National Center for Biotechnology Information (NCBI), National Library of Medicine (NLM), National Institutes of Health (NIH), Bethesda, MD 20894, USA.
National Center for Biotechnology Information (NCBI), National Library of Medicine (NLM), National Institutes of Health (NIH), Bethesda, MD 20894, USA.
J Biomed Inform. 2022 Oct;134:104211. doi: 10.1016/j.jbi.2022.104211. Epub 2022 Sep 21.
A significant number of recent articles in PubMed have full text available in PubMed Central®, and the availability of full texts has been consistently growing. However, it is not currently possible for a user to simultaneously query the contents of both databases and receive a single integrated search result. In this study, we investigate how to score full text articles given a multitoken query and how to combine those full text article scores with scores originating from abstracts and achieve an overall improved retrieval performance.

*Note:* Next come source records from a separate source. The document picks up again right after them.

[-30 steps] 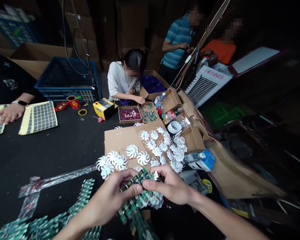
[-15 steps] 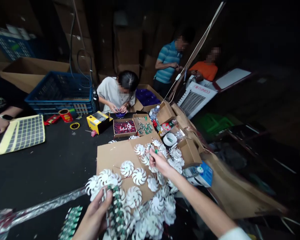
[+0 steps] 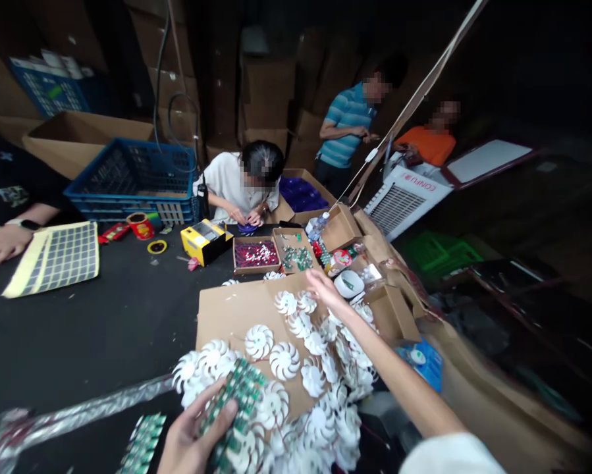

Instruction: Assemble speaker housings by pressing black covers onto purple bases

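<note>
My left hand grips a panel of green circuit boards, thumb on top, over the near end of the cardboard sheet. My right hand reaches forward at the near edge of a small carton of loose green circuit boards. Its fingers look stretched out, and I see nothing in them. Beneath both arms, white fan wheels with thin wires lie singly and in heaps on the cardboard sheet. Another green circuit board panel rests on the black table, left of my left hand.
Beside the board carton stands a carton of red wires with white plugs. A yellow box, a blue crate and a label sheet are farther left. One person works across the table; others are around. A white bowl sits at right.
My right hand has moved from above the fan wheels forward to the board carton; the small green piece in its fingers no longer shows. The panel in my left hand has turned flatter, face up.
</note>
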`<state>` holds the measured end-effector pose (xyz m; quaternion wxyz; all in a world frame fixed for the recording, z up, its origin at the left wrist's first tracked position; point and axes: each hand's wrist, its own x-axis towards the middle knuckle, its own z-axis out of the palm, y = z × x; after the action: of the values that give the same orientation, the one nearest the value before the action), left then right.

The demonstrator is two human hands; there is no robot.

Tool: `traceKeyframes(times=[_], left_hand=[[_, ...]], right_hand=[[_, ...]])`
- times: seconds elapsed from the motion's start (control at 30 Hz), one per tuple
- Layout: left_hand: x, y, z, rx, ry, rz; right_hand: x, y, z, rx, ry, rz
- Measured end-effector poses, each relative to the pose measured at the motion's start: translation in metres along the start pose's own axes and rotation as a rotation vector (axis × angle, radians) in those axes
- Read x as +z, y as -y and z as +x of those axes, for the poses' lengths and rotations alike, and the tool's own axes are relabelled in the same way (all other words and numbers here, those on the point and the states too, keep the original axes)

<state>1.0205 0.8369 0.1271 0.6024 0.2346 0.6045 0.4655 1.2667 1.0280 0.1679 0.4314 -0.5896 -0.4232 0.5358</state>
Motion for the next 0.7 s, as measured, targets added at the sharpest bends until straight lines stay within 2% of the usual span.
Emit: traceKeyframes(times=[0.07, 0.13, 0.2, 0.3, 0.47, 0.53, 0.63, 0.7], left_hand=[[0.005, -0.019, -0.012, 0.048, 0.076, 0.073], [0.009, -0.033, -0.023, 0.121, 0.171, 0.201], [0.009, -0.040, -0.032, 0.176, 0.247, 0.305], [0.003, -0.040, -0.047, 0.242, 0.304, 0.395], [-0.006, -0.035, -0.064, 0.288, 0.371, 0.365], [-0.006, -0.037, -0.068, 0.277, 0.365, 0.365], [-0.004, -0.043, -0.071, 0.295, 0.372, 0.393], [-0.001, -0.046, -0.072, 0.316, 0.381, 0.427]], right_hand=[[0.010, -0.019, -0.057, 0.057, 0.236, -0.025], [0.018, -0.031, -0.115, 0.091, 0.531, -0.019], [0.023, -0.036, -0.159, 0.101, 0.656, 0.032], [0.026, -0.038, -0.189, 0.126, 0.636, 0.087], [0.025, -0.041, -0.195, 0.258, 0.738, 0.367], [0.026, -0.039, -0.197, 0.218, 0.694, 0.416], [0.028, -0.034, -0.201, 0.106, 0.551, 0.341], [0.030, -0.032, -0.204, 0.074, 0.501, 0.278]])
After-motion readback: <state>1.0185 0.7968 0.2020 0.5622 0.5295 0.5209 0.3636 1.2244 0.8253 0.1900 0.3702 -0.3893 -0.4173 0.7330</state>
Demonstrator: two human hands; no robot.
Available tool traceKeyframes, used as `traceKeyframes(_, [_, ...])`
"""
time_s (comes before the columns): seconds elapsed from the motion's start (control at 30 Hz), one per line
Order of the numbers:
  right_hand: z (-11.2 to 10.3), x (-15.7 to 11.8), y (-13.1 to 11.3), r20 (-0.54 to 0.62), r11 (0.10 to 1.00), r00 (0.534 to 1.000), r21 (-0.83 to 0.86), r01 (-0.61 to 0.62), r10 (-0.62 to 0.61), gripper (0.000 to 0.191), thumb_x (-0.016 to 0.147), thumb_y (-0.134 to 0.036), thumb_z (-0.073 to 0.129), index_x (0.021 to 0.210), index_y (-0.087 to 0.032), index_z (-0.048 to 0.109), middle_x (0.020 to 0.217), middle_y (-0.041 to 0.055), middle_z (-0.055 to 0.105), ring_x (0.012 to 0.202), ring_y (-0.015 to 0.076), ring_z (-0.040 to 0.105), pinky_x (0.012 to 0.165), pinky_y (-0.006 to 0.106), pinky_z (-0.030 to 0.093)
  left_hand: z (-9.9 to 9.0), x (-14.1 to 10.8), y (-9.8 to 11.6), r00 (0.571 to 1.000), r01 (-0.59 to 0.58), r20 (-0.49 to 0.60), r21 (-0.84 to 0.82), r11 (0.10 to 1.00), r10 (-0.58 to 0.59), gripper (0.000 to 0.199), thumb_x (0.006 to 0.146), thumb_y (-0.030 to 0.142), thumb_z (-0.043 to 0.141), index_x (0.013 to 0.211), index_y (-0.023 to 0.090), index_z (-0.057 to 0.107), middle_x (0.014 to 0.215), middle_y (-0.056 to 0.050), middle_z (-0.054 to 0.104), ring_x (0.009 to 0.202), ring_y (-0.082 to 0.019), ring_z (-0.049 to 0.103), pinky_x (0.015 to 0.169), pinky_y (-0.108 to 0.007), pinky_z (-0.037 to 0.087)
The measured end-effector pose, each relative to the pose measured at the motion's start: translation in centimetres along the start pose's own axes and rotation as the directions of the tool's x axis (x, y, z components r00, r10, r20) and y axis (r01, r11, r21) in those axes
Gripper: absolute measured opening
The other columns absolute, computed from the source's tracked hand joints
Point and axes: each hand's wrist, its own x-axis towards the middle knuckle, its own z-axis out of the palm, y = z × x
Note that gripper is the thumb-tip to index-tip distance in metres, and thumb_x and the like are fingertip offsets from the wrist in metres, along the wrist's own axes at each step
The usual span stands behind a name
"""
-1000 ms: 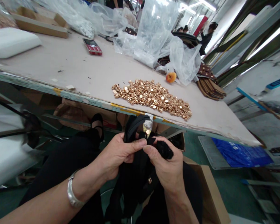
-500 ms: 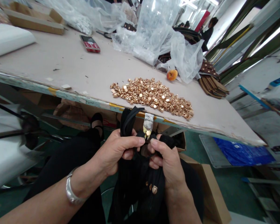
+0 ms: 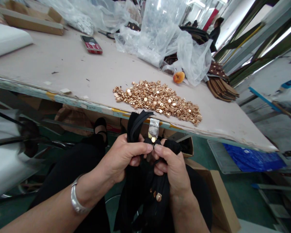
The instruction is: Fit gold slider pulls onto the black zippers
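Note:
My left hand (image 3: 129, 152) pinches one end of a black zipper tape (image 3: 138, 124) between thumb and forefinger. More black tape loops up behind its knuckles. My right hand (image 3: 171, 161) grips the tape close by, the two thumb tips almost touching. Right above the thumbs sits one gold zipper slider (image 3: 153, 139) at the lower end of a silvery metal holder (image 3: 154, 127) on the table edge. Tape hangs down over my lap, with several gold sliders (image 3: 158, 196) on it. The fingers hide where tape and slider meet.
A heap of gold sliders (image 3: 157, 98) lies at the table edge (image 3: 92, 110). Farther back are a peach-like fruit (image 3: 178, 77), clear plastic bags (image 3: 160, 38), a phone (image 3: 91, 44) and a cardboard tray (image 3: 34, 19). Brown pieces (image 3: 221, 87) are stacked right. A person (image 3: 215, 30) is in the background.
Both thumbs have come slightly closer together, just under the slider on the holder. The tape loop by my left hand has shifted a little right. My grips have stayed shut.

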Motion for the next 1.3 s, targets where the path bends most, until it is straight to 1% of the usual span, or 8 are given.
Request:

For scoring full text articles, we propose a method to combine information coming from different sections by converting the traditionally used BM25 scores into log odds ratio scores which can be treated uniformly. We further propose a method that successfully combines scores from two heterogenous retrieval sources - full text articles and abstract only articles - by balancing the contributions of their respective scores through a probabilistic transformation. We use PubMed click data that consists of queries sampled from PubMed user logs along with a subset of retrieved and clicked documents to train the probabilistic functions and to evaluate retrieval effectiveness.
Random ranking achieves 0.579 MAP score on our PubMed click data. BM25 ranking on PubMed abstracts improves the MAP by 10.6%. For full text documents, experiments confirm that BM25 section scores are of different value depending on the section type and are not directly comparable. Naïvely using the body text of articles along with abstract text degrades the overall quality of the search. The proposed log odds ratio scores normalize and combine the contributions of occurrences of query tokens in different sections. By including full text where available, we gain another 0.67%, or 7% relative improvement over abstract alone. We find an advantage in the more accurate estimate of the value of BM25 scores depending on the section from which they were produced. Taking the sum of top three section scores performs the best.
近期在 PubMed 上发表的大量文章都可以在 PubMed Central 中获得全文,并且全文的可用性一直在不断增加。然而,目前用户无法同时查询这两个数据库的内容并获得一个单一的综合搜索结果。在这项研究中,我们研究了如何对多词查询的全文文章进行评分,以及如何将这些全文文章的评分与来自摘要的评分相结合,从而实现整体检索性能的提高。
为了对全文文章进行评分,我们提出了一种方法,通过将传统使用的 BM25 评分转换为可以统一处理的对数几率评分,来组合来自不同部分的信息。我们进一步提出了一种方法,通过通过概率转换平衡各自评分的贡献,成功地将来自两个异构检索源(全文文章和仅摘要文章)的评分结合起来。我们使用从 PubMed 用户日志中采样的查询以及检索和点击的文档子集的 PubMed 点击数据来训练概率函数并评估检索效果。
随机排序在我们的 PubMed 点击数据上获得了 0.579 的 MAP 评分。在 PubMed 摘要上使用 BM25 排序可以将 MAP 提高 10.6%。对于全文文档,实验证实 BM25 部分评分的价值取决于部分类型,并且不能直接比较。简单地使用文章正文和摘要文本会降低搜索的整体质量。我们提出的对数几率评分标准化并组合了查询词在不同部分的出现的贡献。通过在可用的情况下包含全文,我们获得了 0.67%的增益,或者相对于仅摘要提高了 7%。我们发现,根据它们生成的部分,BM25 评分的准确性更高,这是一个优势。对三个部分的最高评分进行求和表现最好。